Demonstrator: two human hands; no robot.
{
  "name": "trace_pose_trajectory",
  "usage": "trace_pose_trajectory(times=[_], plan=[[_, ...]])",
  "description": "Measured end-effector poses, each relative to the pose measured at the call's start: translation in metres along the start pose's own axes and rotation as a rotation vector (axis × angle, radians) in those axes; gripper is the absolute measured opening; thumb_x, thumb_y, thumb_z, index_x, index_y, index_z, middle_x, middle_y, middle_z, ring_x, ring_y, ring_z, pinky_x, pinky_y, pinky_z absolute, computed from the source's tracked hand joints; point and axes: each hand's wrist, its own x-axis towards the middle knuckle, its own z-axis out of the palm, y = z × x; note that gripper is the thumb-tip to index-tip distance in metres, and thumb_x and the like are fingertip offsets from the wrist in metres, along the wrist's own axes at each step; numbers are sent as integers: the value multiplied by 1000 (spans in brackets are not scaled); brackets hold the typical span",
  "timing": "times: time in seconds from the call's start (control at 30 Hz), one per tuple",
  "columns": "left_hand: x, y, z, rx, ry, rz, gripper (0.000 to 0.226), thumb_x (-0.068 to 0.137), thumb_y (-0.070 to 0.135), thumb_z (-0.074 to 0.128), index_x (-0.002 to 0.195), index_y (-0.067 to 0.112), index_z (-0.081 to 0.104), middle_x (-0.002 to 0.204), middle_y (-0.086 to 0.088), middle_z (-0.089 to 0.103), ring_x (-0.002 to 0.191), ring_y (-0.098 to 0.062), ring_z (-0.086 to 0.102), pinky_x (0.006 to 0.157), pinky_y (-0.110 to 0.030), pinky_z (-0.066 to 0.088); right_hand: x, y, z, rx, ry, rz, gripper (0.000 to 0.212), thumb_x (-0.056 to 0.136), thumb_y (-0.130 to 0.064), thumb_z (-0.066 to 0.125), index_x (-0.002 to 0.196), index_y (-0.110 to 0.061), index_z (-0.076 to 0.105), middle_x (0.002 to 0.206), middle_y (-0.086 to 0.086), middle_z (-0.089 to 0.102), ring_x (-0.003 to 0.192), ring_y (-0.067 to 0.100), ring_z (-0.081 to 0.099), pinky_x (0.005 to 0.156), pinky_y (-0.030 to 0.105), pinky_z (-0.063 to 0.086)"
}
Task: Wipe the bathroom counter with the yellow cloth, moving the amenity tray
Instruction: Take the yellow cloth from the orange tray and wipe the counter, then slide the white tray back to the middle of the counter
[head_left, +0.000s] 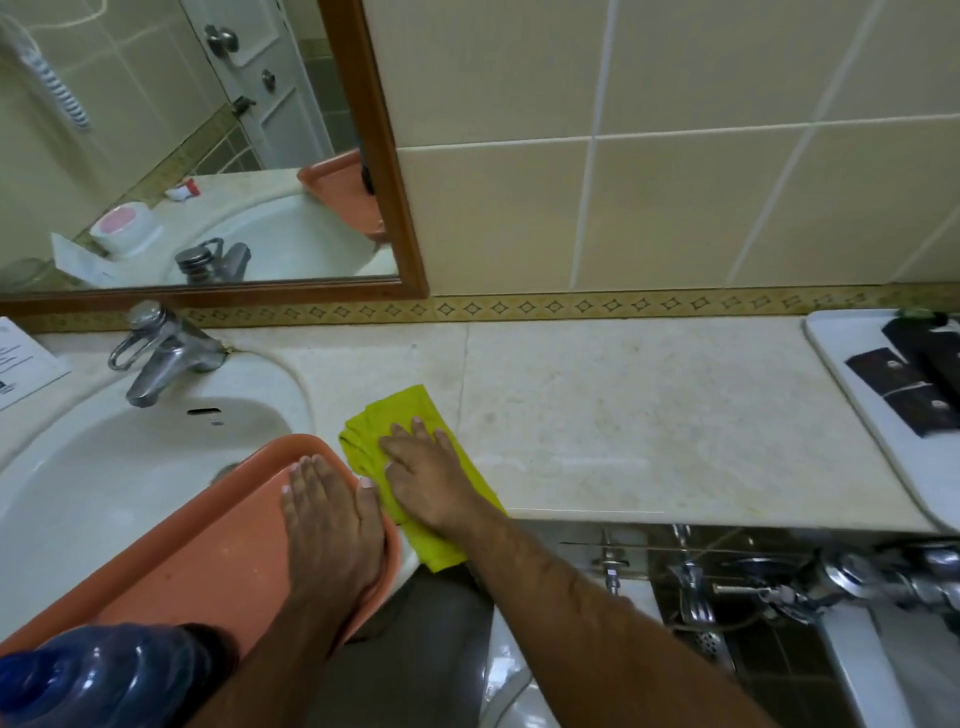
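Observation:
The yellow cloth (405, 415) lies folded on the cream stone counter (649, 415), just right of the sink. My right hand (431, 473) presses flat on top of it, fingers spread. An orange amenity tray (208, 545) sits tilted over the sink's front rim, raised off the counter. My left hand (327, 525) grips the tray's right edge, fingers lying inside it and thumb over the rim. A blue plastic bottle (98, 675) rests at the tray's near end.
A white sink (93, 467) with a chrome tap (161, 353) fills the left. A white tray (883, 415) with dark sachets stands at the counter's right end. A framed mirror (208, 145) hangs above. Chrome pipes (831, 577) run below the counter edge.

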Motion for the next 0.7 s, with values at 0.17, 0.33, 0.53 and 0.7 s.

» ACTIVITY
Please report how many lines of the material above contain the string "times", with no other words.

» OUTPUT OF THE EXERCISE
2